INSTRUCTIONS TO FOLLOW:
Only a number is expected: how many lines in the data below contain the word "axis".

RECORDS FOR THE TASK:

========================================================================

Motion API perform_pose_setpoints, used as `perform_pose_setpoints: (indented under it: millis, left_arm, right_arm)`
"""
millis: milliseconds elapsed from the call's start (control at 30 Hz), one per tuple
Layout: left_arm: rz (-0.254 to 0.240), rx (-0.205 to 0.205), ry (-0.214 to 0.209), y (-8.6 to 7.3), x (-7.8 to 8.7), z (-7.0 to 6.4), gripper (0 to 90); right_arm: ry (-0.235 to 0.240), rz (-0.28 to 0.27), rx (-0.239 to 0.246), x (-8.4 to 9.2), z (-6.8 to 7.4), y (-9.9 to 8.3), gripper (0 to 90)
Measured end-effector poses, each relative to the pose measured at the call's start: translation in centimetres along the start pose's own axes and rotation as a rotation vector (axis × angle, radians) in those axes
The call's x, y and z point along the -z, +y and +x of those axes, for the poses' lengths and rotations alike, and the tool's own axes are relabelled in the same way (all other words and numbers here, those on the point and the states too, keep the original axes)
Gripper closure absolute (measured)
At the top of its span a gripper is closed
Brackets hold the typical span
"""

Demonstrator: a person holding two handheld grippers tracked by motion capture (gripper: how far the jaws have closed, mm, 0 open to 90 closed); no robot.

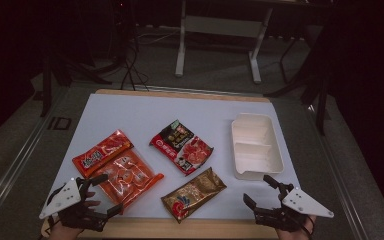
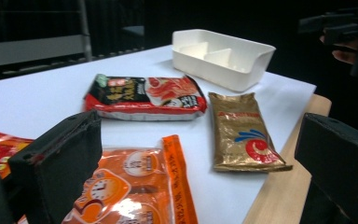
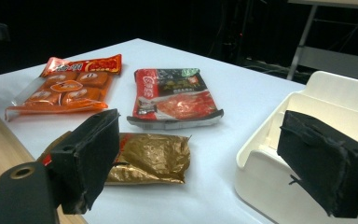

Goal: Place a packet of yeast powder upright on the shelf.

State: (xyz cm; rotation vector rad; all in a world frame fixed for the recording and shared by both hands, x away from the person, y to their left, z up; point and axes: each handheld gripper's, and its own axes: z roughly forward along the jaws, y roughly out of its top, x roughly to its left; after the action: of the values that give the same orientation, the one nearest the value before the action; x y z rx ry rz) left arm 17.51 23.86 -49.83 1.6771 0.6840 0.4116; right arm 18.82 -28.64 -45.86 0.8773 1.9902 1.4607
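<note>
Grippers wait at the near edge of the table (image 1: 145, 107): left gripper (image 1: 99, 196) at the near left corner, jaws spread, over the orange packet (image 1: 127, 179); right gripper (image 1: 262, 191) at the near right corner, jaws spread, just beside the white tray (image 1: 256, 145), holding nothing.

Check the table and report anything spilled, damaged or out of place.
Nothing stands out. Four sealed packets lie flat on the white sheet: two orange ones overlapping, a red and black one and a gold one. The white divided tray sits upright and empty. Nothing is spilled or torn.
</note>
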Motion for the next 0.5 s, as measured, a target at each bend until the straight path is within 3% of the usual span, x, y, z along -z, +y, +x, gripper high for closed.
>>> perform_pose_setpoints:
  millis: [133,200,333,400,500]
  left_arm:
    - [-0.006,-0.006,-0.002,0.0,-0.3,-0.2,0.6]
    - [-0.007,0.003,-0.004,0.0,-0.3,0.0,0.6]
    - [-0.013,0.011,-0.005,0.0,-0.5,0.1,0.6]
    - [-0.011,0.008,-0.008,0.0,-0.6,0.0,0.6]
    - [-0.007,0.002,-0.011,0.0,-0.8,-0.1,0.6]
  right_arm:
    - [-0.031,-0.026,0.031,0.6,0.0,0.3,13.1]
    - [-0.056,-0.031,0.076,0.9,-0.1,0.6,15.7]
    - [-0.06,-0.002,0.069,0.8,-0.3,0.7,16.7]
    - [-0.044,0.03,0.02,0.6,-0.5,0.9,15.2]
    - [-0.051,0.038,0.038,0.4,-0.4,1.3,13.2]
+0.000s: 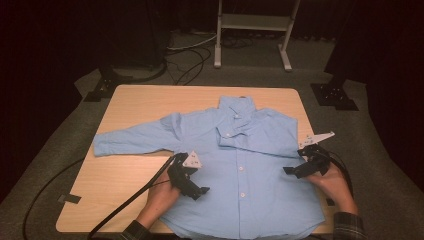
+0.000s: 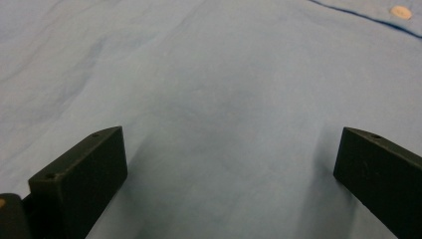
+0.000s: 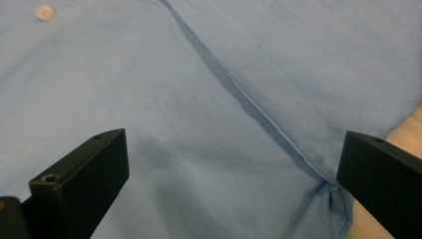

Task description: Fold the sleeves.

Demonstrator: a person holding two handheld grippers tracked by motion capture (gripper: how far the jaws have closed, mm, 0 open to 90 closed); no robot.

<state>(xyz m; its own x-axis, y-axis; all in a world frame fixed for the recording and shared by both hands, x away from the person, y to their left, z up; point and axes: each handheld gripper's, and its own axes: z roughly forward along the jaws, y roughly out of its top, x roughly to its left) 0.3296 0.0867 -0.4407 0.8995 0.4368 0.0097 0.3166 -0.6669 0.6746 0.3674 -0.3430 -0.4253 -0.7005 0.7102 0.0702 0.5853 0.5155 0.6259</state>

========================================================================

WRITTEN RESPONSE:
2